- [Your objective]
What you return must be the data below, word for word, without any images.
START Supplied data
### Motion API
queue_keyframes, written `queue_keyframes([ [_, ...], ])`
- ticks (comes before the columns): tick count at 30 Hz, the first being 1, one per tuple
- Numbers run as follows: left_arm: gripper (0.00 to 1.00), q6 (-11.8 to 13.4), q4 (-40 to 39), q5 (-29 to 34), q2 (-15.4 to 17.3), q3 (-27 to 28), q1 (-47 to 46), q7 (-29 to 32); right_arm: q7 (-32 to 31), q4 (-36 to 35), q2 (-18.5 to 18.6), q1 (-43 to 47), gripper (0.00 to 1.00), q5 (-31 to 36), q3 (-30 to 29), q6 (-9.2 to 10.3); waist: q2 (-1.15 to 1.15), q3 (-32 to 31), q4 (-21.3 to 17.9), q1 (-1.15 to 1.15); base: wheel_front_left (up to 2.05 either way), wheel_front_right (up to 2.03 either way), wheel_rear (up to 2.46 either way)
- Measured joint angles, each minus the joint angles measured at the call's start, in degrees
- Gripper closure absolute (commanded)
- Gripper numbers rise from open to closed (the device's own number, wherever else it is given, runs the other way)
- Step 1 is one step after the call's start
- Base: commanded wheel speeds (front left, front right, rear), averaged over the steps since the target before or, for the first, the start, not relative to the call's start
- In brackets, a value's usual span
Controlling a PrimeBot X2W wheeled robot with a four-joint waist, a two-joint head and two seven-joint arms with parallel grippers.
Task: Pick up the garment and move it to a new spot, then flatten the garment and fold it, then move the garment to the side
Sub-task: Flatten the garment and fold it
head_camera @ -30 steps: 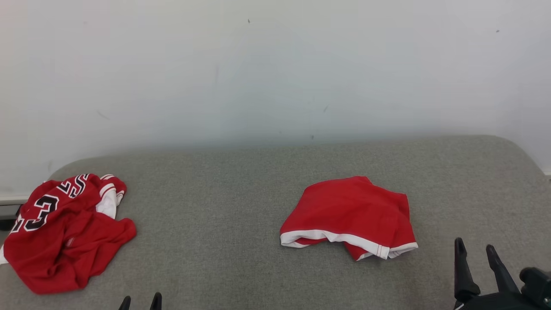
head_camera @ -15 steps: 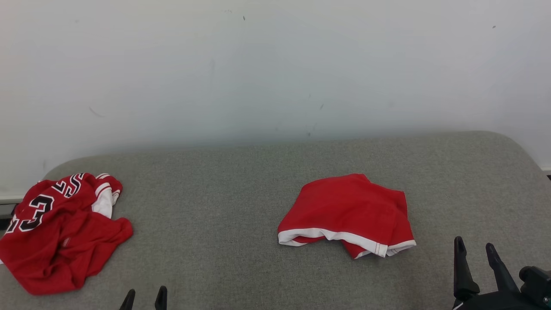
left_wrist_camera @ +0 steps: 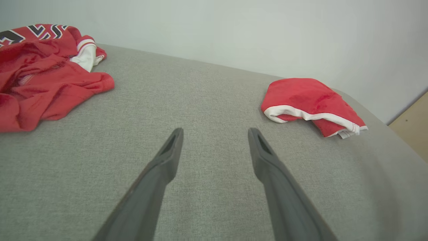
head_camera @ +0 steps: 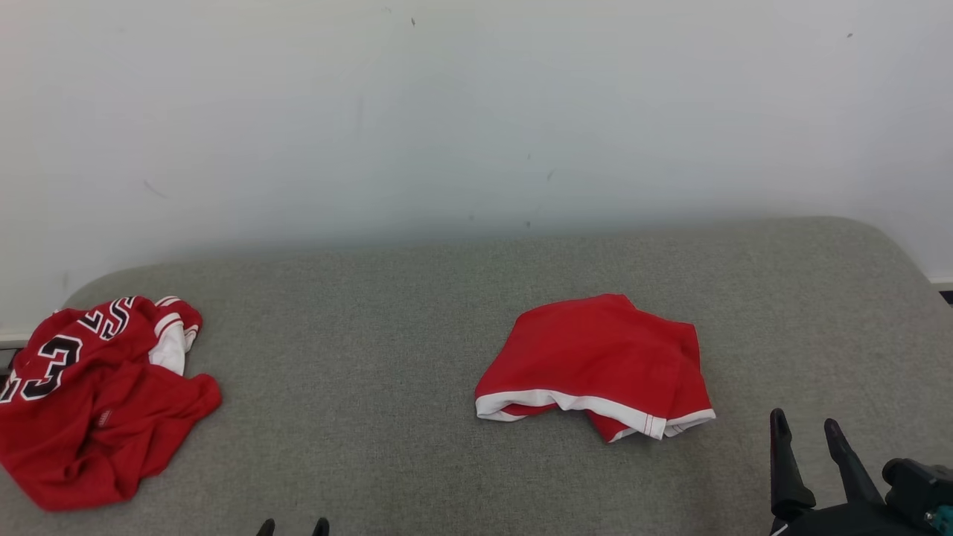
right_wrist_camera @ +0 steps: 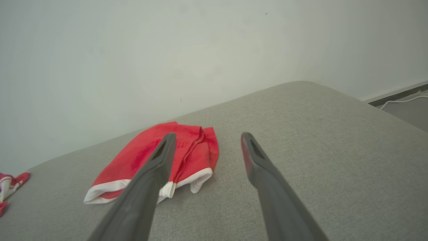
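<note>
Head view: left gripper (head_camera: 292, 525) (jaws apart) has slid rightward, lower.

the pad (head_camera: 372, 417) is grey woven cloth, matt, with a fine rough grain and soft rounded edges. the shorts (head_camera: 595, 357) are thin red cloth, smooth with a faint sheen, hemmed in a white cloth band with a line of red stitching. the jersey (head_camera: 89, 417) is a like smooth red cloth, heavily creased, with white cloth trim and flat black-and-white numerals. the wall (head_camera: 476, 112) is matt white and smooth, flecked with small dark marks and faint scuffs. the left gripper (left_wrist_camera: 215, 131) and right gripper (right_wrist_camera: 206, 135) are dark grey, matt and smooth, plastic by the look. the floor (left_wrist_camera: 413, 117) is tan, smooth and matt.
</note>
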State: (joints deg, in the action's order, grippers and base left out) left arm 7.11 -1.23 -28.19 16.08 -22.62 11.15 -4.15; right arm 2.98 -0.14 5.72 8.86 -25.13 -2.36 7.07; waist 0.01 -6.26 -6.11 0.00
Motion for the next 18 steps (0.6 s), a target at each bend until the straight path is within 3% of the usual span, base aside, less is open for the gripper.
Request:
queue_keyframes([
  [7, 0.0, -2.4, 4.6, 1.8, 0.0, -4.6, -7.6, 5.6, -0.6, -0.4, 0.0, -1.7, 0.0, 0.0, 2.1, -0.57, 0.0, 1.6, -1.2, 0.01, 0.0, 0.0, 0.0],
  [18, 0.0, -5.1, 14.3, 2.1, -4.0, -7.6, -17.3, 11.2, -2.5, -1.0, 0.1, -3.8, 0.0, 1.2, 4.7, -1.54, 0.0, 4.6, -6.5, 0.01, 0.0, 0.0, 0.0],
])
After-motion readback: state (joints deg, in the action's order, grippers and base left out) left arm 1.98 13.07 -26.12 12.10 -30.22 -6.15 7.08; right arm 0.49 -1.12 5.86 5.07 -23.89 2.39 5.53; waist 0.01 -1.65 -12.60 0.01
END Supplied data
- [Response area]
### Motion API
queue_keyframes, written `queue_keyframes([ [_, ...], ])`
- ticks (comes before the columns): tick count at 30 Hz, the first being 1, one per tuple
- Numbers run as follows: left_arm: gripper (0.00 to 1.00), q6 (-11.8 to 13.4), q4 (-40 to 39), q5 (-29 to 34), q2 (-15.4 to 17.3), q3 (-27 to 28), q1 (-47 to 46), q7 (-29 to 32); right_arm: q7 (-32 to 31), q4 (-36 to 35), q2 (-18.5 to 18.6), q1 (-43 to 47), gripper (0.00 to 1.00), q5 (-31 to 36), q3 (-30 to 29), q6 (-9.2 to 10.3); waist: q2 (-1.15 to 1.15), q3 (-32 to 31), q4 (-21.3 to 17.9), q1 (-1.15 to 1.15); base: wheel_front_left (up to 2.05 either way), wheel_front_right (up to 2.03 either way), wheel_rear (up to 2.46 either way)
- Measured joint angles, each minus the joint angles measured at the call's start, in degrees
- Gripper closure absolute (commanded)
- Gripper numbers rise from open to closed (the device's own number, wherever else it is given, runs the other way)
- Step 1 is one step after the call's start
- Base: commanded wheel speeds (front left, front right, rear), averaged over the steps since the target before or, for the first, the start, not relative to the call's start
- In brackets, a value's usual span
Controlling a PrimeBot X2W wheeled robot with a four-joint waist, a two-joint head and two seven-joint arms with parallel grippers.
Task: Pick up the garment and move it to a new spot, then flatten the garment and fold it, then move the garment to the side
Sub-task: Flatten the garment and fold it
head_camera @ -30 steps: 
head_camera @ -15 steps: 
left_wrist_camera @ +0 steps: 
head_camera @ +0 steps: 
right_wrist_camera @ +0 steps: 
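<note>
Head view: left gripper (head_camera: 292, 525) (jaws apart) has slid rightward, lower.

the pad (head_camera: 372, 417) is grey woven cloth, matt, with a fine rough grain and soft rounded edges. the shorts (head_camera: 595, 357) are thin red cloth, smooth with a faint sheen, hemmed in a white cloth band with a line of red stitching. the jersey (head_camera: 89, 417) is a like smooth red cloth, heavily creased, with white cloth trim and flat black-and-white numerals. the wall (head_camera: 476, 112) is matt white and smooth, flecked with small dark marks and faint scuffs. the left gripper (left_wrist_camera: 215, 131) and right gripper (right_wrist_camera: 206, 135) are dark grey, matt and smooth, plastic by the look. the floor (left_wrist_camera: 413, 117) is tan, smooth and matt.
</note>
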State: (joints deg, in the action's order, grippers and base left out) left arm 7.11 -1.23 -28.19 16.08 -22.62 11.15 -4.15; right arm 2.98 -0.14 5.72 8.86 -25.13 -2.36 7.07; waist 0.01 -6.26 -6.11 0.00
Motion for the next 18 steps (0.6 s), a target at each bend until the straight path is within 3% of the usual span, base aside, less is open for the gripper.
Request:
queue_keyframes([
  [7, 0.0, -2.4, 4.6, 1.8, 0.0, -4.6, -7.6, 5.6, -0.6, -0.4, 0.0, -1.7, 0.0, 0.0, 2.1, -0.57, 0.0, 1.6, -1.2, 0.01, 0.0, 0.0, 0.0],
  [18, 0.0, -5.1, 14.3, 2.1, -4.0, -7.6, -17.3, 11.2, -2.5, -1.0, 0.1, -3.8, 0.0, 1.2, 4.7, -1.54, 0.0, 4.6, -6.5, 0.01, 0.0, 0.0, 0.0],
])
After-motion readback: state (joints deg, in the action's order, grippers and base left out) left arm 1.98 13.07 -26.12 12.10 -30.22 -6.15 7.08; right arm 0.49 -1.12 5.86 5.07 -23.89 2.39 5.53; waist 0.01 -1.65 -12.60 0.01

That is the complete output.